Guinean footballer (born 2000)

Ismaël Camara (born 11 November 2000) is a Guinean professional footballer who plays as a forward for Championnat National 1 club FC 93.

==Career==
Camara came through the youth ranks of Angoulême, securing a move to Red Star in 2017. He made his first team debut for the club as a stoppage time substitute in the Championnat National game against Cholet on 11 August 2017. He scored his first league goal for the club on 26 April 2019, in the Ligue 2 game against Metz.

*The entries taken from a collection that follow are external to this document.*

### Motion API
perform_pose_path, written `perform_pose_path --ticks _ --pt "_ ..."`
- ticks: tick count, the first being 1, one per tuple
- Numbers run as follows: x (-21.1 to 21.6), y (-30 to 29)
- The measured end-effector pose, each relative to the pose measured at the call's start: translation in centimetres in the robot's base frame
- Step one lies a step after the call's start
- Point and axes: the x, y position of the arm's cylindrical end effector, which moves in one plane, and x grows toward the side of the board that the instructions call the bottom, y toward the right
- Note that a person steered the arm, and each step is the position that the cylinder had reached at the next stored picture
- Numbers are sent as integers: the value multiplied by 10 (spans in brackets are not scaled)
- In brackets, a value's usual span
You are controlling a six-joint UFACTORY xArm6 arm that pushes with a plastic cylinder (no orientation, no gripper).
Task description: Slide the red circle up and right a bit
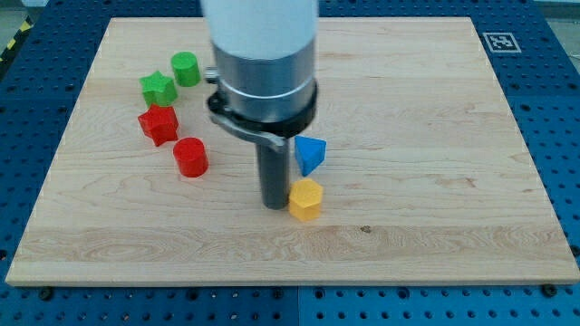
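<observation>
The red circle (191,157) lies at the board's left-centre. My tip (275,206) rests on the board well to the right of it, a little lower in the view. The tip touches or nearly touches the left side of the yellow hexagon (305,199). A blue block (310,155) sits just right of the rod, above the yellow one. A red star (159,124) lies up and left of the red circle, close to it.
A green star (159,89) and a green circle (186,69) sit at the upper left of the wooden board (435,136). The arm's wide grey body (263,54) hides the board's top centre. A marker tag (497,41) is at the top right corner.
</observation>
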Motion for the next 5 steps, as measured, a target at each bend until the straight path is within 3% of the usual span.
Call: perform_pose_path --ticks 1,3,4,5 --pt "9 16" --pt "2 -95" --pt "-22 -148" --pt "-33 -145"
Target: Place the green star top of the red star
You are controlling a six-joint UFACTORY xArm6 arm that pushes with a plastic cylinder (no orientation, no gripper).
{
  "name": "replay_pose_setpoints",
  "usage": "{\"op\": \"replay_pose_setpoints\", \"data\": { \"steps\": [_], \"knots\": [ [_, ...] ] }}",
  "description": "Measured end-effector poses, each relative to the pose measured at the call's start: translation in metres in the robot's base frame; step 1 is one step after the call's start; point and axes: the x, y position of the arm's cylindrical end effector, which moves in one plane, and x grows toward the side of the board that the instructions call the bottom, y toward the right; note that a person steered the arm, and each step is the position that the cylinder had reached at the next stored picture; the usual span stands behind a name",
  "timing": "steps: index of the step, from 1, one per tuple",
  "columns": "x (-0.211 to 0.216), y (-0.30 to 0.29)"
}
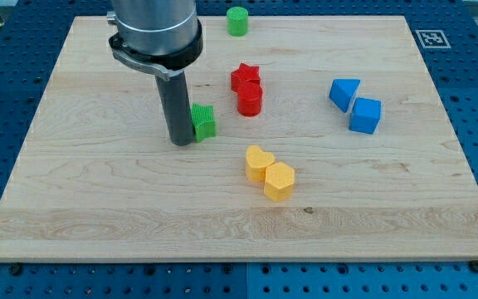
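The green star (203, 121) lies left of the board's middle, partly hidden by my rod. My tip (181, 141) rests on the board and touches the green star's left side. The red star (244, 77) lies up and to the right of the green star, with a red cylinder (250, 100) touching it just below. The green star sits left of and slightly below the red cylinder, a short gap apart.
A green cylinder (237, 21) stands at the board's top edge. A yellow heart (258, 163) and a yellow hexagon (279, 181) lie together below the middle. Two blue blocks (344, 92) (365, 115) lie at the right. The wooden board (81, 191) rests on a blue perforated table.
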Motion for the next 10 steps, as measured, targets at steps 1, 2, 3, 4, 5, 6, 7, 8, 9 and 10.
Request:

In October 2019, Camara was hospitalised after contracting Malaria whilst with the Guinea under-23 squad. He was initially put into an induced coma, but was released from hospital later the same month. His team-mates paid homage to him before their match against Avranches on 4 October, and dedicated the win to him.

==Personal life==
Camara was born in Guinea, and moved to France at the age of 9.